■ **Try it**:
Verbatim copy without pictures. Please print every entry as it stands.

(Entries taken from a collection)
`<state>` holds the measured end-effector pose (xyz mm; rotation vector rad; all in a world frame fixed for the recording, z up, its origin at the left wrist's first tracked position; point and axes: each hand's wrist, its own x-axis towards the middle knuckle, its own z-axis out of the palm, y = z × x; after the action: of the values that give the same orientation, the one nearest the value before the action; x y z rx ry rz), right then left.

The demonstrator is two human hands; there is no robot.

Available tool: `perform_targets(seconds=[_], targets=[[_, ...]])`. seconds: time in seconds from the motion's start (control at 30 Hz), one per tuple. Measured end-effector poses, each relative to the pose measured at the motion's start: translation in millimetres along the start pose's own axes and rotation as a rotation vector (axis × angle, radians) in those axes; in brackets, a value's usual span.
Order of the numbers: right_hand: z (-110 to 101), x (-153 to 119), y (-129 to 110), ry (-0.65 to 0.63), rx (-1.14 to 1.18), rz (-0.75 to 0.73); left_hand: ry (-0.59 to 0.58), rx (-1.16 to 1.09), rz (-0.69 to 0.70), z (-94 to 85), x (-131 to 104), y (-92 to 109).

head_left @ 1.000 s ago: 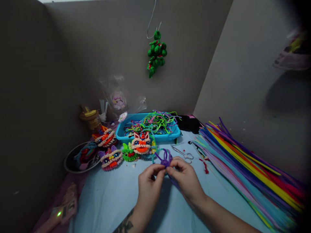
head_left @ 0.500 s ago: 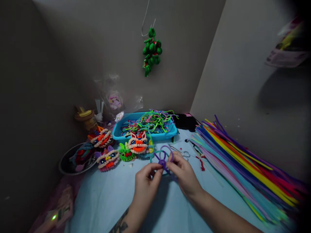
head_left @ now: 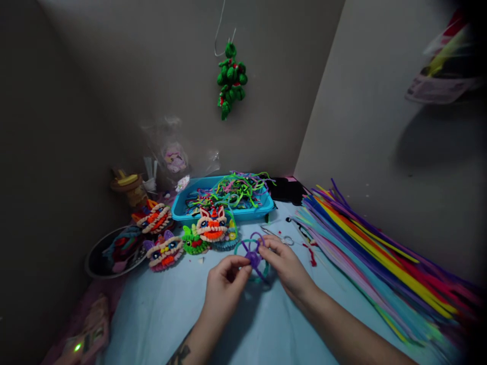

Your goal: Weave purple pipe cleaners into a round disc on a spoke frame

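Observation:
Between my hands is a small piece of bent purple pipe cleaners (head_left: 255,259), with a knotted middle, several looped arms and a teal ring (head_left: 236,247) around it. My left hand (head_left: 228,284) pinches the purple middle from the left with thumb and forefinger. On the right, the thumb and forefinger of my right hand (head_left: 284,263) close on a purple loop near its upper right side. The piece is held above the pale blue tabletop (head_left: 167,314). Just behind my right hand lie scissors (head_left: 288,240), partly hidden.
Lion-head figures (head_left: 212,224) made of pipe cleaners stand at the centre left, near a metal bowl (head_left: 91,268). Behind them a blue tray (head_left: 178,215) holds tangled pipe cleaners. Long pipe cleaners (head_left: 365,253) fan out on the right. A green ornament (head_left: 231,78) hangs overhead.
The view has shifted slightly, so the scene sits a little further left. The purple piece has turned a bit, and my right fingers have shifted upward along its loop.

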<state>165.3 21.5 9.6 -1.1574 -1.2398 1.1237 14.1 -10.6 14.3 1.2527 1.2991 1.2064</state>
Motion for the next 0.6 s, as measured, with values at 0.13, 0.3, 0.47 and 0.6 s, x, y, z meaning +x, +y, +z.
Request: perform_targets(seconds=[0.13,0.3,0.47,0.6], targets=[[1.2,-2.7,-1.6,-0.089,0.063,0.07,0.007,0.028,0.011,0.0,0.7,-4.3],[1.9,-4.2,-2.9,-0.081,0.113,0.085,0.0,0.023,0.004,-0.7,-0.2,-5.5],[2.4,-3.9,-2.4,-0.131,0.137,0.072,-0.014,0.03,0.044,-2.0,-0.5,-4.1],[4.6,-4.1,1.1,-0.161,0.106,0.022,0.037,0.061,0.094,-0.5,-1.5,-1.4]])
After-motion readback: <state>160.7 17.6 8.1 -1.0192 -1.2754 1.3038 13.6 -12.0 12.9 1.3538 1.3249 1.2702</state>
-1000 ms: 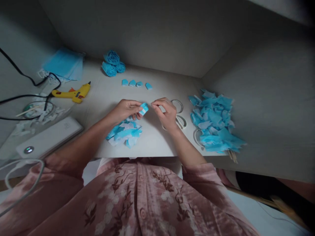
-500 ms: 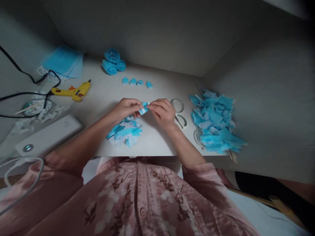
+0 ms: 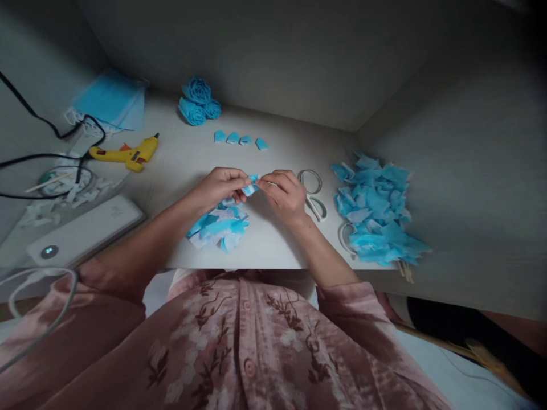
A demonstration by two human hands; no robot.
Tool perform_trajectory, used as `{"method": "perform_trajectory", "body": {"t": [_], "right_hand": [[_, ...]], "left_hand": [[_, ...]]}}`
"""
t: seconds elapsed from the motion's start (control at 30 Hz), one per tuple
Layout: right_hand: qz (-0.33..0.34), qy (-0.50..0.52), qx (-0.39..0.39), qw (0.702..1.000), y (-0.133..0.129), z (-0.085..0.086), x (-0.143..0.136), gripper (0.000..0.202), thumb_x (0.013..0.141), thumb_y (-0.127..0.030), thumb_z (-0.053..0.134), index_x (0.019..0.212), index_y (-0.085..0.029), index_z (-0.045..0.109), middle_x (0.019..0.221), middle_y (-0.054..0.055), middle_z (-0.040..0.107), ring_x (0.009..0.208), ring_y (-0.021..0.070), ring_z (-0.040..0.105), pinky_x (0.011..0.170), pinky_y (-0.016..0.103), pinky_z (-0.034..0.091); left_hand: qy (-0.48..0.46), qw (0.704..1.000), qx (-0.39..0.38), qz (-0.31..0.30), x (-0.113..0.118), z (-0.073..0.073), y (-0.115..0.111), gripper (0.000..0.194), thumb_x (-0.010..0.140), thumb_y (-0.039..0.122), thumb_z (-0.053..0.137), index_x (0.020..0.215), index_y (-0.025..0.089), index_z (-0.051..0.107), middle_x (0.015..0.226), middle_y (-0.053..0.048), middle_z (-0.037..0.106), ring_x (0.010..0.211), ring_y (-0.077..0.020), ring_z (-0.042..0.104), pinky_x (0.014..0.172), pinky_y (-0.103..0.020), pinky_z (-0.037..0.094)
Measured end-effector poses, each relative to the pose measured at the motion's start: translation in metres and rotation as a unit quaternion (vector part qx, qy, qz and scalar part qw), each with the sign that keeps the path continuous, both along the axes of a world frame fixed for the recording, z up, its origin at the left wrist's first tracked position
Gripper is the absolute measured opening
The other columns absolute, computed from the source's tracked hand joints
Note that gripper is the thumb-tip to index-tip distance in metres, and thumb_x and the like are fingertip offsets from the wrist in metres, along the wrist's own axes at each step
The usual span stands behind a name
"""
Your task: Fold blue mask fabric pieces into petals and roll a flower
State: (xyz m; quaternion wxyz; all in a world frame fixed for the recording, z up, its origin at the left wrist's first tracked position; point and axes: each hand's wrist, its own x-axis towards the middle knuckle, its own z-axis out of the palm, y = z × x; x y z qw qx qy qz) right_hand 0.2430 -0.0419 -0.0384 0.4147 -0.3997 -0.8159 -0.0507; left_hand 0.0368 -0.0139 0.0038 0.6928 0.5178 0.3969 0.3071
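Between my hands is a small blue and white piece of mask fabric, partly folded. My left hand pinches its left side between thumb and fingers. At the opposite end, the fingertips of my right hand are closed on its edge. Just below my left hand lies a loose heap of blue and white fabric scraps. Several small folded blue pieces sit in a row beyond my hands. Close by my right hand rests a pair of scissors.
Blue rolled fabric roses stand at the back. To the left are blue face masks, a yellow glue gun, black cables, white scraps and a white power bank. Blue fabric flowers on sticks lie right, by a tape roll.
The upper edge of the held fabric piece has shifted slightly between my fingers. Both hands keep their pinch, and the whole view has moved a little.
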Motion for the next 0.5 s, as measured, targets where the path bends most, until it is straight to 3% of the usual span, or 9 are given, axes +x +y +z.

■ **Result of this exercise**:
`<state>` holds the measured end-effector pose (xyz mm; rotation vector rad; all in a world frame fixed for the recording, z up, its origin at the left wrist's first tracked position; point and axes: each hand's wrist, its own x-axis towards the middle knuckle, its own z-axis out of the palm, y = z × x; after the action: of the values that give the same orientation, the one nearest the value before the action; x y z rx ry rz), right then left.

The demonstrator is two human hands; there is no robot.

Available tool: `perform_targets(seconds=[_], targets=[[_, ...]])`. seconds: time in seconds from the motion's start (control at 30 Hz), one per tuple. Measured end-effector poses, each relative to the pose measured at the motion's start: translation in millimetres along the start pose's own axes and rotation as a rotation vector (axis × angle, radians) in those axes; in brackets, a value's usual span.
Order of the numbers: right_hand: z (-110 to 101), x (-153 to 119), y (-129 to 110), ry (-0.65 to 0.63), rx (-1.14 to 1.18), rz (-0.75 to 0.73); left_hand: ry (-0.59 to 0.58), rx (-1.16 to 1.09), rz (-0.69 to 0.70), z (-94 to 85), x (-131 to 104), y (-92 to 109).

head_left @ 1.000 s ago: 
head_left @ 0.500 s ago: 
head_left @ now: 

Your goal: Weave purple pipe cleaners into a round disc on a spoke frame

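Observation:
Between my hands is a small piece of bent purple pipe cleaners (head_left: 255,259), with a knotted middle, several looped arms and a teal ring (head_left: 236,247) around it. My left hand (head_left: 228,284) pinches the purple middle from the left with thumb and forefinger. On the right, the thumb and forefinger of my right hand (head_left: 284,263) close on a purple loop near its upper right side. The piece is held above the pale blue tabletop (head_left: 167,314). Just behind my right hand lie scissors (head_left: 288,240), partly hidden.
Lion-head figures (head_left: 212,224) made of pipe cleaners stand at the centre left, near a metal bowl (head_left: 91,268). Behind them a blue tray (head_left: 178,215) holds tangled pipe cleaners. Long pipe cleaners (head_left: 365,253) fan out on the right. A green ornament (head_left: 231,78) hangs overhead.
The view has shifted slightly, so the scene sits a little further left. The purple piece has turned a bit, and my right fingers have shifted upward along its loop.
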
<state>165.3 21.5 9.6 -1.1574 -1.2398 1.1237 14.1 -10.6 14.3 1.2527 1.2991 1.2064</state>
Motion for the next 0.6 s, as measured, with values at 0.13, 0.3, 0.47 and 0.6 s, x, y, z meaning +x, +y, +z.
Request: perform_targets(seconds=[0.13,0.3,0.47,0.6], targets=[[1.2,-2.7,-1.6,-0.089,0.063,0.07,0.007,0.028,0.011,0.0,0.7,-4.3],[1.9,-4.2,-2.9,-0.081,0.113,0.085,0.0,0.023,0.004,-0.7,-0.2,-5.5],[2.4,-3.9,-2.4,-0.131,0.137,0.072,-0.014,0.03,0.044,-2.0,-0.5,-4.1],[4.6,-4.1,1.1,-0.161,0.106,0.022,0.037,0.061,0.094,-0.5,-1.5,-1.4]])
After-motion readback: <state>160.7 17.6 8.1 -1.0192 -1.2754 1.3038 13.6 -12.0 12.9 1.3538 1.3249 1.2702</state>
-1000 ms: 
-500 ms: 
+0 ms: 
A demonstration by two human hands; no robot.
Tool perform_trajectory, used as `{"method": "perform_trajectory", "body": {"t": [_], "right_hand": [[_, ...]], "left_hand": [[_, ...]]}}`
"""
t: seconds elapsed from the motion's start (control at 30 Hz), one per tuple
Layout: right_hand: qz (-0.33..0.34), qy (-0.50..0.52), qx (-0.39..0.39), qw (0.702..1.000), y (-0.133..0.129), z (-0.085..0.086), x (-0.143..0.136), gripper (0.000..0.202), thumb_x (0.013..0.141), thumb_y (-0.127..0.030), thumb_z (-0.053..0.134), index_x (0.019..0.212), index_y (-0.085..0.029), index_z (-0.045..0.109), middle_x (0.019..0.221), middle_y (-0.054..0.055), middle_z (-0.040..0.107), ring_x (0.009..0.208), ring_y (-0.021..0.070), ring_z (-0.040..0.105), pinky_x (0.011..0.170), pinky_y (-0.016..0.103), pinky_z (-0.034..0.091); left_hand: qy (-0.48..0.46), qw (0.704..1.000), qx (-0.39..0.38), qz (-0.31..0.30), x (-0.113..0.118), z (-0.073..0.073), y (-0.115..0.111), gripper (0.000..0.194), thumb_x (-0.010..0.140), thumb_y (-0.039..0.122), thumb_z (-0.053..0.137), index_x (0.020..0.215), index_y (-0.025..0.089), index_z (-0.051..0.107), middle_x (0.015..0.226), middle_y (-0.053..0.048), middle_z (-0.037..0.106), ring_x (0.010..0.211), ring_y (-0.077..0.020), ring_z (-0.042..0.104), pinky_x (0.014..0.172), pinky_y (-0.103..0.020), pinky_z (-0.037..0.094)
Measured end-effector poses, each relative to the pose measured at the motion's start: translation in metres and rotation as a unit quaternion (vector part qx, qy, qz and scalar part qw), each with the sign that keeps the path continuous, both along the axes of a world frame fixed for the recording, z up, its origin at the left wrist's first tracked position
Gripper is the absolute measured opening
The other columns absolute, computed from the source's tracked hand joints
Note that gripper is the thumb-tip to index-tip distance in metres, and thumb_x and the like are fingertip offsets from the wrist in metres, along the wrist's own axes at each step
The usual span stands behind a name
"""
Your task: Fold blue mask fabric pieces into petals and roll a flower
State: (xyz m; quaternion wxyz; all in a world frame fixed for the recording, z up, its origin at the left wrist's first tracked position; point and axes: each hand's wrist, its own x-axis towards the middle knuckle, its own z-axis out of the palm, y = z × x; x y z qw qx qy qz) right_hand 0.2430 -0.0419 -0.0384 0.4147 -0.3997 -0.8159 -0.0507; left_hand 0.0368 -0.0139 0.0038 0.6928 0.5178 0.3969 0.3071
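Between my hands is a small blue and white piece of mask fabric, partly folded. My left hand pinches its left side between thumb and fingers. At the opposite end, the fingertips of my right hand are closed on its edge. Just below my left hand lies a loose heap of blue and white fabric scraps. Several small folded blue pieces sit in a row beyond my hands. Close by my right hand rests a pair of scissors.
Blue rolled fabric roses stand at the back. To the left are blue face masks, a yellow glue gun, black cables, white scraps and a white power bank. Blue fabric flowers on sticks lie right, by a tape roll.
The upper edge of the held fabric piece has shifted slightly between my fingers. Both hands keep their pinch, and the whole view has moved a little.
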Motion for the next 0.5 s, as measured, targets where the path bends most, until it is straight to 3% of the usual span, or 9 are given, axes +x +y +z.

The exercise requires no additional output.